Y	Hacker News new \| ask \| show \| jobs

by shalabhc 3212 days ago

It's not about parsing being difficult or easy (e.g. you would still have to parse an abstract structure into a syntax tree specific to your language semantics). It's about making a structured form be the canonical baseline (instead of the canonical being a 'sequence of lines' i.e. text).

Consider that every programming language and every config language first invents a new syntax to encode a tree like structure (typically using a combination of curly braces, other brackets, keywords, indentation etc.) but the code itself is saved as 'text'. This is a lossy encoding - all a generic reader such as `git` or `grep` can now infer is that the file contains a 'sequence of lines' and can then only offer line based operations (git diffs are line based, grep searches are line based, etc.), when in fact a more meaningful operation would be the tree structure based.

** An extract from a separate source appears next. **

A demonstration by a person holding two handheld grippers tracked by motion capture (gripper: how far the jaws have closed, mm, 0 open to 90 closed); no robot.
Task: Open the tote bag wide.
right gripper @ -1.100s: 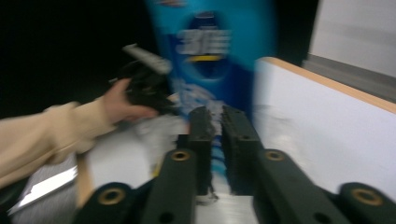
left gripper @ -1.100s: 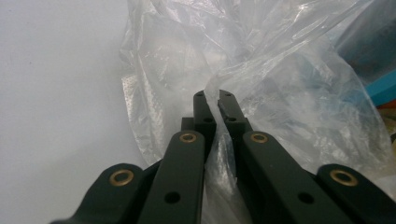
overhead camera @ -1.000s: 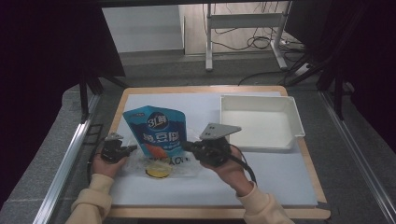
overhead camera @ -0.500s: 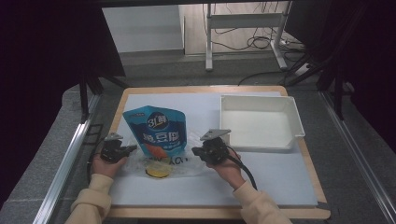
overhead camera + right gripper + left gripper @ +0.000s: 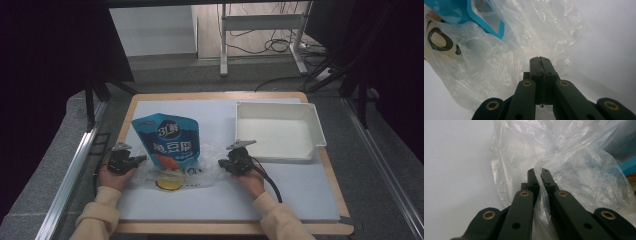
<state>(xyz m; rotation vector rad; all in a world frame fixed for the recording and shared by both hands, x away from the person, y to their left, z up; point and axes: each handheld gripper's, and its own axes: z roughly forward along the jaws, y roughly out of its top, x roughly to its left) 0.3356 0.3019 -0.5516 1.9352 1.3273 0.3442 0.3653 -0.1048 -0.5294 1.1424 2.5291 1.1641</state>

If a tree based format was the canonical baseline, diffs could display the location of the node added (e.g. 'Added <Class X> -> <Function Y>'), without having language specific parsing knowledge. Similarly, most editors could provide 'tree view' and 'jump-next', 'jump-up' etc based on context, again without knowing language specific details. Further, many internal representations of programs (e.g. intermediate representations in compilers) also use trees, and could potentially be exported into one of these forms, to make the plethora of tools work with them.

(BTW, I'm not saying a tree is the best generic structure to replace text, but just using it as an example to argue for advantages of a generalized extensible structure over plain text.)